◆ Provided material ◆
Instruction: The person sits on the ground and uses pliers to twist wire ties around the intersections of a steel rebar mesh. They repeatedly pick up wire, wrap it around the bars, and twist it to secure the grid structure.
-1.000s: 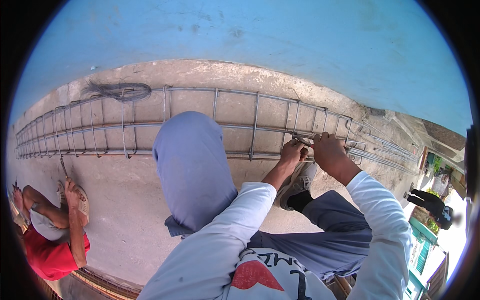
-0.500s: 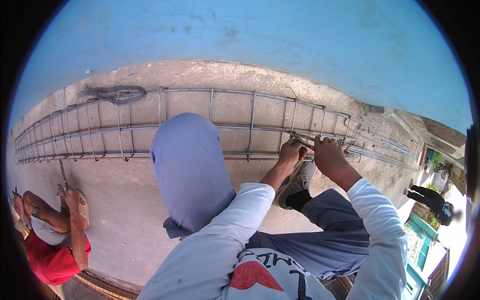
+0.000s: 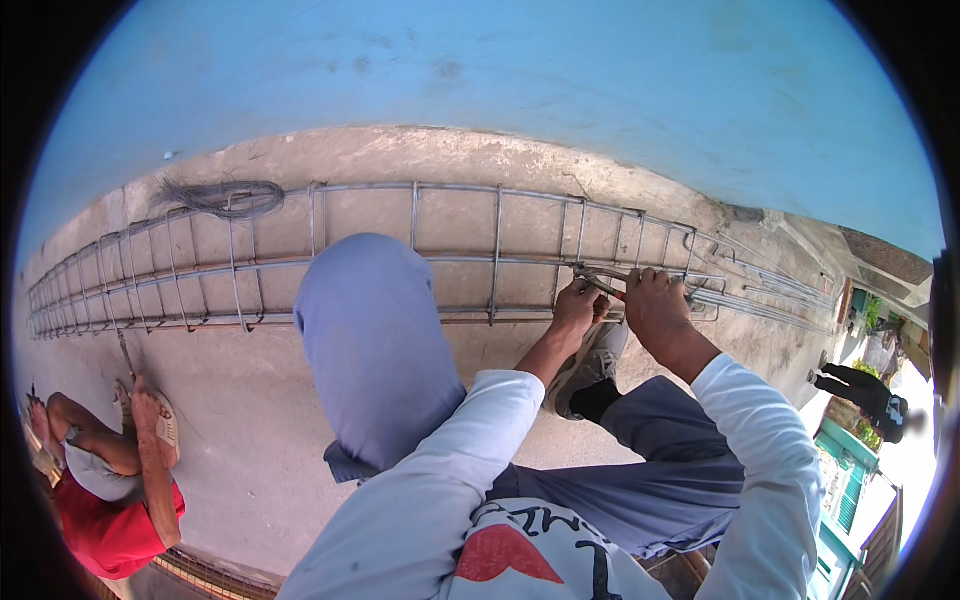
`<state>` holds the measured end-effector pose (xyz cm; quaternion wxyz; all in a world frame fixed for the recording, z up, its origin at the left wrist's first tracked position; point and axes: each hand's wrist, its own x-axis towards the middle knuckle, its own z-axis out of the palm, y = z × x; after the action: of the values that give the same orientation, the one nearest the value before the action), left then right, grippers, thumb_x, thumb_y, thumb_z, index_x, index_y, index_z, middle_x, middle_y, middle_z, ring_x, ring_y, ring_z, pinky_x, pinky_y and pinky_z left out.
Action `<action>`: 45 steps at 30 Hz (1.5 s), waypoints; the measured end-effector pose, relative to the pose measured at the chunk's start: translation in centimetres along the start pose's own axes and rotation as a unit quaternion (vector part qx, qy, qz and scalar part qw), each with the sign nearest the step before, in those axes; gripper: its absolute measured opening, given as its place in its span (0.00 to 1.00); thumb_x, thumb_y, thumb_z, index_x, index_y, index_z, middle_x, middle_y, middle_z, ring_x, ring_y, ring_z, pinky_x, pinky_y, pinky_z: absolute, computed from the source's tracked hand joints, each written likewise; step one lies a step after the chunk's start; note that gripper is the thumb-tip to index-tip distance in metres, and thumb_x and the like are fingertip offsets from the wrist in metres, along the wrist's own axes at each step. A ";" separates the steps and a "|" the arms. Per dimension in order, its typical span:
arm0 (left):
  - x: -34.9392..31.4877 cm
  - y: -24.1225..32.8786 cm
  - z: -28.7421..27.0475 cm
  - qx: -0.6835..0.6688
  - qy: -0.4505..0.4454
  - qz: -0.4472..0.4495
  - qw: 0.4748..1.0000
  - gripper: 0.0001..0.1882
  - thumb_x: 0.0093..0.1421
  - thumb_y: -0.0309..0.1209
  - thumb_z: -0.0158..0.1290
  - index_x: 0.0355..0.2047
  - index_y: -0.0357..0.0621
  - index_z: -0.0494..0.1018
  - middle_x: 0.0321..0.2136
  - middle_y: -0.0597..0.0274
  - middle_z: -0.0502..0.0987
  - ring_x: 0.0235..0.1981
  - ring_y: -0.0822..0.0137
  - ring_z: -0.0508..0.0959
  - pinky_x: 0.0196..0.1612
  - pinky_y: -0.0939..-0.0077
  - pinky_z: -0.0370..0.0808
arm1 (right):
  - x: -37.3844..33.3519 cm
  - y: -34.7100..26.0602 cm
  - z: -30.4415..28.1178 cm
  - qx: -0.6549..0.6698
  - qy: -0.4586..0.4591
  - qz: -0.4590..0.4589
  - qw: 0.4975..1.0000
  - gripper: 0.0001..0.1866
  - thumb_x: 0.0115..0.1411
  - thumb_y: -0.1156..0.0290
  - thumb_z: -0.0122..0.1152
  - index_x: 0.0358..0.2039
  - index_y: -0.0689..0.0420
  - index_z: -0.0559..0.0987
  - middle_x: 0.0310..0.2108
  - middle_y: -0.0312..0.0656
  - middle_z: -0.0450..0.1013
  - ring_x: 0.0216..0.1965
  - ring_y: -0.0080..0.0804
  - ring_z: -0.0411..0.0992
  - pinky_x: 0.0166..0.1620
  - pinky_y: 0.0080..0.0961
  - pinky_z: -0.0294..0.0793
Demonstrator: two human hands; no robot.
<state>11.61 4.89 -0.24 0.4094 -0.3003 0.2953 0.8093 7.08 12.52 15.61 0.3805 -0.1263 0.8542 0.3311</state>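
A long cage of steel reinforcing bars and square stirrups [image 3: 497,230] lies across the ground in front of me. Metal pincers [image 3: 607,273], with a bit of red on the grip, meet the cage's middle bar at a stirrup, right of centre. My right hand [image 3: 655,303] is closed around one handle. My left hand [image 3: 574,312] is closed just beside it, with the other handle at its fingers. Any tie wire in the jaws is too small to make out. My shoe [image 3: 592,368] rests on the ground just below my hands.
A bundle of thin wire [image 3: 225,198] lies over the cage's far left bars. A blue wall [image 3: 480,70] runs behind. At left, a person in a red shirt [image 3: 110,520] holds a tool against the cage. Loose bars [image 3: 765,303] extend rightward; another person [image 3: 862,398] stands far right.
The pincers' handles look further apart, and the jaws have turned slightly at the stirrup. Both my hands stay in nearly the same place. The view has shifted a little.
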 end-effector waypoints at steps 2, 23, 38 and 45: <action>0.1 -0.1 -0.1 0.004 -0.005 0.001 1.000 0.07 0.72 0.31 0.49 0.36 0.42 0.72 0.25 0.63 0.78 0.22 0.75 0.73 0.25 0.78 0.70 | 0.6 1.1 0.3 0.092 -0.040 -0.005 0.995 0.19 0.68 0.63 0.54 0.51 0.65 0.75 0.42 0.51 0.77 0.45 0.43 0.79 0.42 0.43 0.79; 0.9 -0.5 2.6 -0.199 -0.077 -0.062 0.975 0.23 0.76 0.46 0.37 0.43 0.41 0.75 0.38 0.57 0.83 0.35 0.66 0.83 0.39 0.72 0.80 | 0.3 5.3 4.0 0.359 0.037 -0.088 0.928 0.27 0.56 0.63 0.71 0.53 0.57 0.73 0.37 0.47 0.78 0.37 0.42 0.79 0.44 0.43 0.79; 0.7 1.1 1.8 -0.221 -0.121 -0.150 0.956 0.29 0.63 0.60 0.54 0.40 0.43 0.74 0.39 0.51 0.82 0.43 0.58 0.82 0.48 0.60 0.81 | 0.2 4.9 6.4 0.335 -0.070 -0.003 0.940 0.15 0.66 0.62 0.58 0.44 0.61 0.76 0.36 0.54 0.80 0.40 0.55 0.80 0.42 0.49 0.79; 2.6 -0.1 0.9 -0.188 -0.123 -0.168 0.960 0.22 0.68 0.50 0.53 0.45 0.42 0.71 0.39 0.51 0.80 0.43 0.57 0.81 0.51 0.57 0.80 | 0.8 2.6 13.6 0.403 0.041 0.032 0.914 0.11 0.65 0.64 0.57 0.43 0.56 0.75 0.37 0.53 0.79 0.40 0.57 0.78 0.42 0.50 0.78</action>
<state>10.20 6.80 -1.56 0.5090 -0.3150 0.0301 0.8005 13.02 23.53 9.56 0.3525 0.0515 0.9338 -0.0346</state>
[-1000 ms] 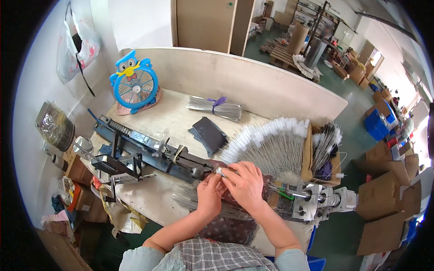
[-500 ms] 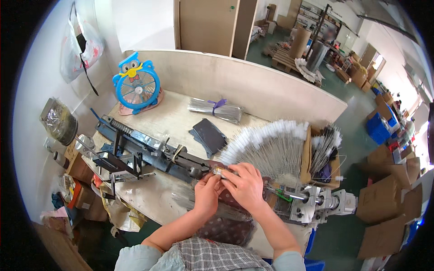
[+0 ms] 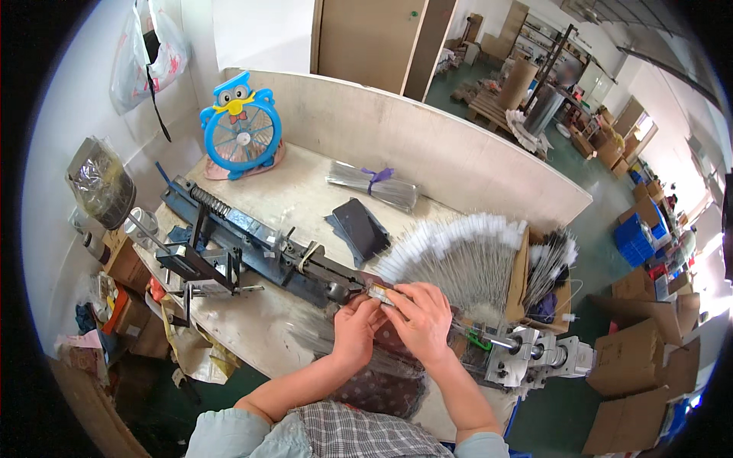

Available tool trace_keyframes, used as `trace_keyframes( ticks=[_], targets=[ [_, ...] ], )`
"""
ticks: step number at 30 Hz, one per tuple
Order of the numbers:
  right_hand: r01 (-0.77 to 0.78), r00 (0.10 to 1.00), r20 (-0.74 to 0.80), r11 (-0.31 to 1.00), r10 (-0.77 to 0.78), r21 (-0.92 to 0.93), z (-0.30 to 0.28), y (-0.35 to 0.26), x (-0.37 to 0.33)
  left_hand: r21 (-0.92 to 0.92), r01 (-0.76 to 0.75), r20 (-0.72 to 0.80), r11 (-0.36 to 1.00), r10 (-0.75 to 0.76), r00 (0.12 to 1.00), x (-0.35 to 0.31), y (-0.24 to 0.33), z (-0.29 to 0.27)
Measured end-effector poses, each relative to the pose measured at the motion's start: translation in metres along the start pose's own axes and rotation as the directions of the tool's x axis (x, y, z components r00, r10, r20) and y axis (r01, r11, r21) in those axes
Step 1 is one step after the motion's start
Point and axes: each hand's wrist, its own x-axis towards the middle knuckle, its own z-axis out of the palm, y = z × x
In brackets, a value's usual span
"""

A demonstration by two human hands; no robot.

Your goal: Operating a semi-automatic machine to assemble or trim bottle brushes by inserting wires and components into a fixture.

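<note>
My left hand (image 3: 353,333) and my right hand (image 3: 421,324) meet at the right end of a long dark metal bench machine (image 3: 263,252). Between them shows a small pale block with a yellowish patch (image 3: 379,293), right against the machine; whether it belongs to the machine I cannot tell. My left thumb and fingers pinch together just below the block. The right fingers curl over its right side, closed on something too small to make out. Beneath both wrists lie thin wire lengths (image 3: 324,336) and a dark dotted cloth (image 3: 382,389).
White-tipped wire brushes (image 3: 450,252) fan out behind my right hand, beside a cardboard box (image 3: 519,278) of more brushes. A silver shaft mechanism (image 3: 534,355) stands at right. Farther back are a dark flat pad (image 3: 360,231), a tied wire bundle (image 3: 374,185) and a blue fan (image 3: 243,130).
The whole view has shifted slightly. Both hands stay together at the machine's end, with my right fingers a little differently bent and more of the pale block showing.
</note>
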Motion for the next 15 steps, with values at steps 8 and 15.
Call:
trace_keyframes(
  ticks=[8,15],
  targets=[
    [0.005,1.000,0.022,0.999,-0.006,0.046,-0.004,0.000,0.002,-0.021,-0.014,-0.041,1.000,0.013,0.999,-0.003,0.004,0.010],
    [0.000,1.000,0.016,0.999,-0.001,0.039,-0.005,0.000,0.000,-0.032,-0.016,0.031,0.999,0.017,0.999,0.002,-0.003,-0.004]
  ],
)
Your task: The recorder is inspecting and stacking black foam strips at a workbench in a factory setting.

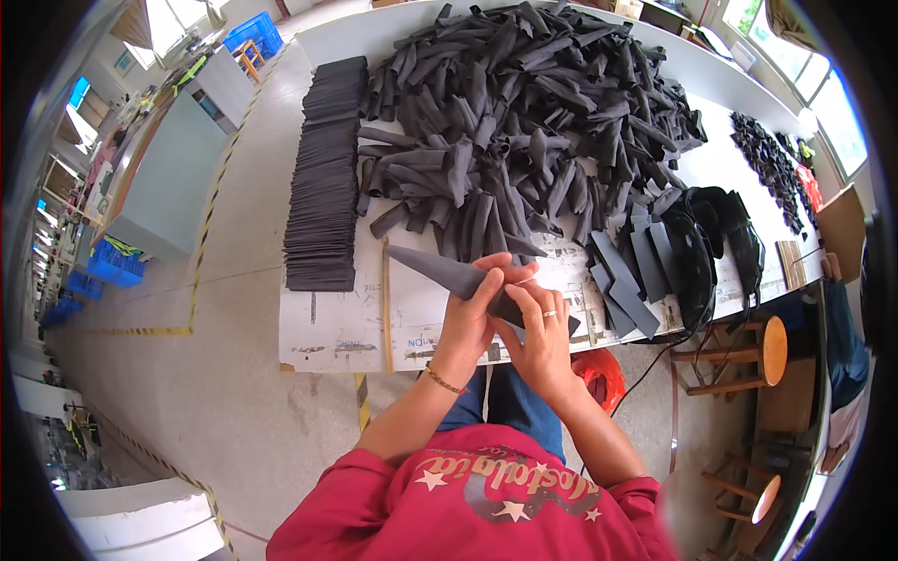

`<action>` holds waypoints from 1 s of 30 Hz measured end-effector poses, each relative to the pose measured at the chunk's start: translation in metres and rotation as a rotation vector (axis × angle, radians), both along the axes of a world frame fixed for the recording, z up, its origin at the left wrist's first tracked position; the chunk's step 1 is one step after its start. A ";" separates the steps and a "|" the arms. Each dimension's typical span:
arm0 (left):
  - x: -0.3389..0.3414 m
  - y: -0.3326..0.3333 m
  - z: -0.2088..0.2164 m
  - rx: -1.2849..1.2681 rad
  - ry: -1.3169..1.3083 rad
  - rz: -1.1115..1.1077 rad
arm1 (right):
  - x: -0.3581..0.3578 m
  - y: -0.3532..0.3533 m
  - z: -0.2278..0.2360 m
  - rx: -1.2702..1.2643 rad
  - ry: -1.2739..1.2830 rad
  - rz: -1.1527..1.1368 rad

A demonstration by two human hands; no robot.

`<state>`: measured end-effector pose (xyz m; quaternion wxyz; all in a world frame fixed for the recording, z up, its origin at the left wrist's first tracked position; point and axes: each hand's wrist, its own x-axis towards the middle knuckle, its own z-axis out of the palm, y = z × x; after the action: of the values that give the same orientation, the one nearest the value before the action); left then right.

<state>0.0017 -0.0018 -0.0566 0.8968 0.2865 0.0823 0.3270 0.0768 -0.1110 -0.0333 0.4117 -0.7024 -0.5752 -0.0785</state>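
Note:
Both my hands grip one dark grey, pointed fabric piece above the table's near edge. Its long tip reaches out to the left, and a darker end shows past my right fingers. My left hand closes around the middle, thumb on top. My right hand, with a ring on one finger, pinches the piece right beside it. Just beyond them spreads a big heap of similar curled dark pieces. A long, tight row of flat dark pieces lies along the table's left side.
To the right, flat dark panels lie by a glossy black bundle with a trailing cord. A red plastic bag sits beneath the white table. Wooden stools stand on the right; a long workbench is across the aisle.

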 end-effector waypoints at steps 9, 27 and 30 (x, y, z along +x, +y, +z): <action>0.001 -0.004 -0.013 0.006 -0.018 0.072 | 0.008 -0.003 -0.007 -0.029 0.001 0.080; -0.002 -0.014 -0.011 -0.130 -0.054 0.060 | 0.014 -0.006 0.000 -0.086 0.005 0.178; -0.001 -0.017 -0.015 -0.115 -0.047 0.051 | 0.010 0.001 0.001 -0.062 0.000 0.242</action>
<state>0.0011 -0.0190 -0.0716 0.9048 0.2247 0.0871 0.3512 0.0870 -0.1104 -0.0327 0.3962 -0.6402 -0.6581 -0.0104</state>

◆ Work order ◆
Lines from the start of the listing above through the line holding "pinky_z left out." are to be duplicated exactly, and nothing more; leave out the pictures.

◆ Response to this exercise ◆
Instruction: The person sits on the ground and uses pliers to twist wire ties around the intersections of a steel rebar mesh. They repeatedly pick up wire, wrap it around the bars, and twist it to secure the grid structure.
-1.000s: 
-0.500s: 
+0.000s: 
`<state>` holds the measured end-effector pose (xyz cm; quaternion wxyz; all in a world frame fixed for the recording, z up, its origin at the left wrist's first tracked position; point and axes: each hand's wrist, its own x-axis towards the middle knuckle, its own z-axis out of the palm, y = z × x; after the action: of the values that give the same orientation, the one nearest the value before the action), left then right, grippers, thumb_x, thumb_y, thumb_z, index_x, index_y, index_z, middle_x, middle_y, middle_z, ring_x, ring_y, ring_z, pinky_x, pinky_y and pinky_z left out.

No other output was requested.